The data:
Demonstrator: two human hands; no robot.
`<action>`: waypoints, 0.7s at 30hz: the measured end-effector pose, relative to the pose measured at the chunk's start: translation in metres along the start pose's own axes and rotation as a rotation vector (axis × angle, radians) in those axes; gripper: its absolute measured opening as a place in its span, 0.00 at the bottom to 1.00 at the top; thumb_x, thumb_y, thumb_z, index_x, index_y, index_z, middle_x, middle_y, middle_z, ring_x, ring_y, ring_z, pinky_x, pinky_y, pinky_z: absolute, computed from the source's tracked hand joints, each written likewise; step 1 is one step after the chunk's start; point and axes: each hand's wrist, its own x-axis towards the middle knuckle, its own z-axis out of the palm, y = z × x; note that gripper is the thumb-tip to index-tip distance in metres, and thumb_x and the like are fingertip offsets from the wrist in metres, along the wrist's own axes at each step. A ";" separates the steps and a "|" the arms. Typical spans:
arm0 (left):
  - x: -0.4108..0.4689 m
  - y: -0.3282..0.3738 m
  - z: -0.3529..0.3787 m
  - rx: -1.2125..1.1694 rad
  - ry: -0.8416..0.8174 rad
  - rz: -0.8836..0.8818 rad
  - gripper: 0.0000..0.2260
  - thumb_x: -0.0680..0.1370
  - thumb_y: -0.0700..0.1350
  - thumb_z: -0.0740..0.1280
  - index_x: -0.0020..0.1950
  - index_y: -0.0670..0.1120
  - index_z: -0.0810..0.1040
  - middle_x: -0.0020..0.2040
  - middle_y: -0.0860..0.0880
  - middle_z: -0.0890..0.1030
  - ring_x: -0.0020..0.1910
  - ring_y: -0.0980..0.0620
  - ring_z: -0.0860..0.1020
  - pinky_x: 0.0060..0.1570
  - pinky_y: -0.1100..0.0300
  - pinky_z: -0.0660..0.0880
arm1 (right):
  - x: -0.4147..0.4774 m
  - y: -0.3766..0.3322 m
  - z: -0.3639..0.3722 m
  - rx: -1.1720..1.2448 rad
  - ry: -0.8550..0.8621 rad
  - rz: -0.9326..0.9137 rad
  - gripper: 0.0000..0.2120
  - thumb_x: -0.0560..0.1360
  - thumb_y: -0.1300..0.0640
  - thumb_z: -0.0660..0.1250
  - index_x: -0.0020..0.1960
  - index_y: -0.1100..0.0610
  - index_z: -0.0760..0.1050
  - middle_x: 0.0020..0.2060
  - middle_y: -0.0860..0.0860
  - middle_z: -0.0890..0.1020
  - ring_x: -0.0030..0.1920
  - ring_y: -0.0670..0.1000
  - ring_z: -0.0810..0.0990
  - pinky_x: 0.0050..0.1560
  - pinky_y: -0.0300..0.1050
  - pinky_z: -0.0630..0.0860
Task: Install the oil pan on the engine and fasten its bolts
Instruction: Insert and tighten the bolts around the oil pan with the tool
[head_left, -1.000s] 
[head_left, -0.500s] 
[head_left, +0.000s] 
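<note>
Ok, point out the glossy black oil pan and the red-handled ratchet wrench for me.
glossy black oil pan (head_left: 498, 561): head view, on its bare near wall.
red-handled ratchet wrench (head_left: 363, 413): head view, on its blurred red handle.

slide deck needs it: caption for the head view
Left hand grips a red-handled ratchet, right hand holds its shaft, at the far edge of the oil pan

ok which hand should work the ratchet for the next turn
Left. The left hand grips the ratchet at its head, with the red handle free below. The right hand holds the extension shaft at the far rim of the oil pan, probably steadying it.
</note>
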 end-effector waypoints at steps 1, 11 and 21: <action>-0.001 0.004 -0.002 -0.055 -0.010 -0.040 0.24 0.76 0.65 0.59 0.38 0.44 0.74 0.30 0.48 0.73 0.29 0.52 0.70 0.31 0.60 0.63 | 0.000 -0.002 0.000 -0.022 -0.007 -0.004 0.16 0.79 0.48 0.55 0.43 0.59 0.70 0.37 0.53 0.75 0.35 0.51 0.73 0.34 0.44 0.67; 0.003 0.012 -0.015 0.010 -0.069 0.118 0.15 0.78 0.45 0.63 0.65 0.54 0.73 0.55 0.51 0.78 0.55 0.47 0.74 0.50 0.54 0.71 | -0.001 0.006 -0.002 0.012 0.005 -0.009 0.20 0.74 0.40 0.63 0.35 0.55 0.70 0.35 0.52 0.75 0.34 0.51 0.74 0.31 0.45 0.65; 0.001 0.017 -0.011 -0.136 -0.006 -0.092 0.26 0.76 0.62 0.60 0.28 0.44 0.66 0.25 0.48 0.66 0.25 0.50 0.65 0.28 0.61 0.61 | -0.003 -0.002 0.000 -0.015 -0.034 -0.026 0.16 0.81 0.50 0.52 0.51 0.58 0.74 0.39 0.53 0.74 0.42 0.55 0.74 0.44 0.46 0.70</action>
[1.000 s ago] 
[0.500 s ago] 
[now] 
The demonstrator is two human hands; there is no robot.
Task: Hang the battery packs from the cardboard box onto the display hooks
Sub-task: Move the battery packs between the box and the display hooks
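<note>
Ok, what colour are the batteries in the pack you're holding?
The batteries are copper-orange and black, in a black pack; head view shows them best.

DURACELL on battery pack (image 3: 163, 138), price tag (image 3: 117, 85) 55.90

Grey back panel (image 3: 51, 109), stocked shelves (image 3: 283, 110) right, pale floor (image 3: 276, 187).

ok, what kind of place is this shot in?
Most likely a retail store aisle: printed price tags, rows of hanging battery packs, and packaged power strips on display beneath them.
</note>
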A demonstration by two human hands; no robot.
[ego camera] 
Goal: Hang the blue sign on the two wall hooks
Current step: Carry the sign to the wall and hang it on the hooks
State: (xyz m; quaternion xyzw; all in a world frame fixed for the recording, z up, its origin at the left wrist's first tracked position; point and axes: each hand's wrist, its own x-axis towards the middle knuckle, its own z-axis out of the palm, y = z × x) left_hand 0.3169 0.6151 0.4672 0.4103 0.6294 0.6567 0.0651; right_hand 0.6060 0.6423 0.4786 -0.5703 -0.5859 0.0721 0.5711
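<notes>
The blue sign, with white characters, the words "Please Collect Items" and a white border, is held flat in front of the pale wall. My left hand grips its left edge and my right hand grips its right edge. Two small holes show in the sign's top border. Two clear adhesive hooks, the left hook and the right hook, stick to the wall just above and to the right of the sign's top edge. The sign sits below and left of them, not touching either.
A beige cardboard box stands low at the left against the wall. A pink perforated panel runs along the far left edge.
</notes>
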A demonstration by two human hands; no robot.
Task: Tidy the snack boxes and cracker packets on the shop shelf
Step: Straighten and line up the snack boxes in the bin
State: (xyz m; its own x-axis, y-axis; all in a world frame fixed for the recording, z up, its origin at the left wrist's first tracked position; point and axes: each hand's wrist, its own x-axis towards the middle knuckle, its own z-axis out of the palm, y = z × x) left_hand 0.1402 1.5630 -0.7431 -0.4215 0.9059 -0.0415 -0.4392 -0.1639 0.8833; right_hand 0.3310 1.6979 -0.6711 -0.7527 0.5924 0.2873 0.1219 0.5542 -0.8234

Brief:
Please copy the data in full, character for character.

Written answer:
Demonstrator: two human hands; no robot.
`<action>`: waypoints, 0.7s at 30hz: the measured end-effector pose, relative to the pose measured at the chunk's start: translation in metres along the start pose's own axes and rotation as a rotation vector (axis × angle, radians) in those axes; gripper: its absolute measured opening as a place in its span, 0.00 at the bottom to 1.00 at the top; thumb_x, thumb_y, thumb_z, index_x, index_y, index_z, middle_x, middle_y, middle_z, ring_x, ring_y, ring_z, pinky_x, pinky_y, pinky_z: absolute, computed from the source's tracked hand joints, each written likewise; step 1 is one step after the chunk's start; point and axes: each hand's wrist, its own x-axis towards the middle knuckle, its own z-axis out of the palm, y = z × x; note that gripper is the thumb-tip to index-tip distance in metres, and thumb_x and the like are fingertip offsets from the wrist in metres, along the wrist's own axes at each step. A ";" separates the steps and a "|" the arms. Typical spans:
arm0 (left):
  - x: -0.4108..0.4689 m
  - y: -0.3282..0.3738 m
  - z: -0.3529..0.3787 m
  - rx: -1.2125..1.1694 rad
  - ry: -0.8416..0.8174 rad
  - rz: -0.8836..0.8818 rad
  - gripper: 0.0000..0.2260
  - thumb_x: -0.0680..0.1370
  - thumb_y: -0.0700..0.1350
  - thumb_z: -0.0740..0.1280
  - index_x: -0.0020..0.1950
  - index_y: -0.0670..0.1120
  - index_z: -0.0810..0.1040
  - middle_x: -0.0020..0.2040
  - middle_y: -0.0860..0.0880
  - middle_z: -0.0890..0.1030
  - ring_x: -0.0020..0.1910
  - ring_y: -0.0980..0.0620
  - ring_z: -0.0860..0.1020
  - pinky_x: 0.0060..0.1570
  - pinky_y: -0.1100..0.0300
  - pinky_z: -0.0660..0.0880
arm1 (right):
  - x: -0.4147..0.4774 m
  - y: -0.3766..0.3322 m
  - z: -0.3639..0.3722 m
  - rx: -1.1720..1.2448 rad
  - ry: -0.8550..0.8621 rad
  - rz: -0.9326..0.9137 rad
  - gripper: 0.0000..0.2120
  - thumb_x: -0.0560..0.1360
  - thumb_y: -0.1300..0.0640
  - thumb_z: -0.0660..0.1250
  - index_x: -0.0020..0.1960
  - index_y: -0.1100..0.0610
  - index_z: -0.0760..0.1050
  - middle_x: 0.0020..0.2060
  - middle_y: -0.0860..0.0860
  - middle_z: -0.0890..0.1020
  - ring_x: -0.0030..0.1920
  - ring_y: -0.0670..0.1000
  - ring_z: -0.0810..0.0990
  - pinky_x: 0.0050..0.1560
  - pinky_y: -0.0300..0.1050
  - pinky_z: -0.0630..0.0860
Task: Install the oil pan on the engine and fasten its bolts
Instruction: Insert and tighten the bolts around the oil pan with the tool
[head_left, -1.000s] 
[head_left, -0.500s] 
[head_left, +0.000s] 
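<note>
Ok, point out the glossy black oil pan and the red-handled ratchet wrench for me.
glossy black oil pan (head_left: 498, 561): head view, on its bare near wall.
red-handled ratchet wrench (head_left: 363, 413): head view, on its blurred red handle.

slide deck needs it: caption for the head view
Left hand grips a red-handled ratchet, right hand holds its shaft, at the far edge of the oil pan

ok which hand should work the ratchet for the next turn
Left. The left hand grips the ratchet at its head, with the red handle free below. The right hand holds the extension shaft at the far rim of the oil pan, probably steadying it.
</note>
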 end-effector waypoints at steps 1, 11 and 21: <action>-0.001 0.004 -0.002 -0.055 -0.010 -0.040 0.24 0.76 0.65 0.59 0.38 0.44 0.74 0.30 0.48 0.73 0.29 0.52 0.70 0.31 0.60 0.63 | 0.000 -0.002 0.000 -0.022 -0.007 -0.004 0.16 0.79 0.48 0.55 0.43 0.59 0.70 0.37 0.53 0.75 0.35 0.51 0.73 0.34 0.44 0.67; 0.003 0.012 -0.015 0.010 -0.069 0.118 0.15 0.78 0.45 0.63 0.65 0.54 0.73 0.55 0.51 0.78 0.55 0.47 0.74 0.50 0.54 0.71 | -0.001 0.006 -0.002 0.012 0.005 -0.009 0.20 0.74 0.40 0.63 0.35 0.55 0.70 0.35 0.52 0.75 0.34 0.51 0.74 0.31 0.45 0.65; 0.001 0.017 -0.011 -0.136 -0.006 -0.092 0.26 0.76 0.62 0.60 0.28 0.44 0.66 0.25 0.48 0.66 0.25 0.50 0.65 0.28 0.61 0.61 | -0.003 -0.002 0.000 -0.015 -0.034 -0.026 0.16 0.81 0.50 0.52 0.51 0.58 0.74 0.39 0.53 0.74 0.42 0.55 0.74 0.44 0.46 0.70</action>
[1.000 s ago] 
[0.500 s ago] 
[now] 
The demonstrator is two human hands; there is no robot.
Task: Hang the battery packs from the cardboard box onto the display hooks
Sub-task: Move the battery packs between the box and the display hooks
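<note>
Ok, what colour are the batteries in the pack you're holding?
The batteries are copper-orange and black, in a black pack; head view shows them best.

DURACELL on battery pack (image 3: 163, 138), price tag (image 3: 117, 85) 55.90

Grey back panel (image 3: 51, 109), stocked shelves (image 3: 283, 110) right, pale floor (image 3: 276, 187).

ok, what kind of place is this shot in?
Most likely a retail store aisle: printed price tags, rows of hanging battery packs, and packaged power strips on display beneath them.
</note>
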A demonstration by two human hands; no robot.
[ego camera] 
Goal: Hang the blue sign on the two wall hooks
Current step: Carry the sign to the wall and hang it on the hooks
State: (xyz m; quaternion xyzw; all in a world frame fixed for the recording, z up, its origin at the left wrist's first tracked position; point and axes: each hand's wrist, its own x-axis towards the middle knuckle, its own z-axis out of the palm, y = z × x) left_hand 0.3169 0.6151 0.4672 0.4103 0.6294 0.6567 0.0651; right_hand 0.6060 0.6423 0.4786 -0.5703 -0.5859 0.0721 0.5711
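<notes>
The blue sign, with white characters, the words "Please Collect Items" and a white border, is held flat in front of the pale wall. My left hand grips its left edge and my right hand grips its right edge. Two small holes show in the sign's top border. Two clear adhesive hooks, the left hook and the right hook, stick to the wall just above and to the right of the sign's top edge. The sign sits below and left of them, not touching either.
A beige cardboard box stands low at the left against the wall. A pink perforated panel runs along the far left edge.
</notes>
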A demonstration by two human hands; no robot.
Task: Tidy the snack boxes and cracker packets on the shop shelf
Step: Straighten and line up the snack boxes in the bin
State: (xyz m; its own x-axis, y-axis; all in a world frame fixed for the recording, z up, its origin at the left wrist's first tracked position; point and axes: each hand's wrist, its own x-axis towards the middle knuckle, its own z-axis out of the palm, y = z × x) left_hand 0.1402 1.5630 -0.7431 -0.4215 0.9059 -0.0415 -0.4392 -0.1639 0.8833; right_hand 0.3310 1.6979 -0.6711 -0.7527 0.5924 0.2873 0.1219 0.5542 -0.8234

This exercise has been fully answered.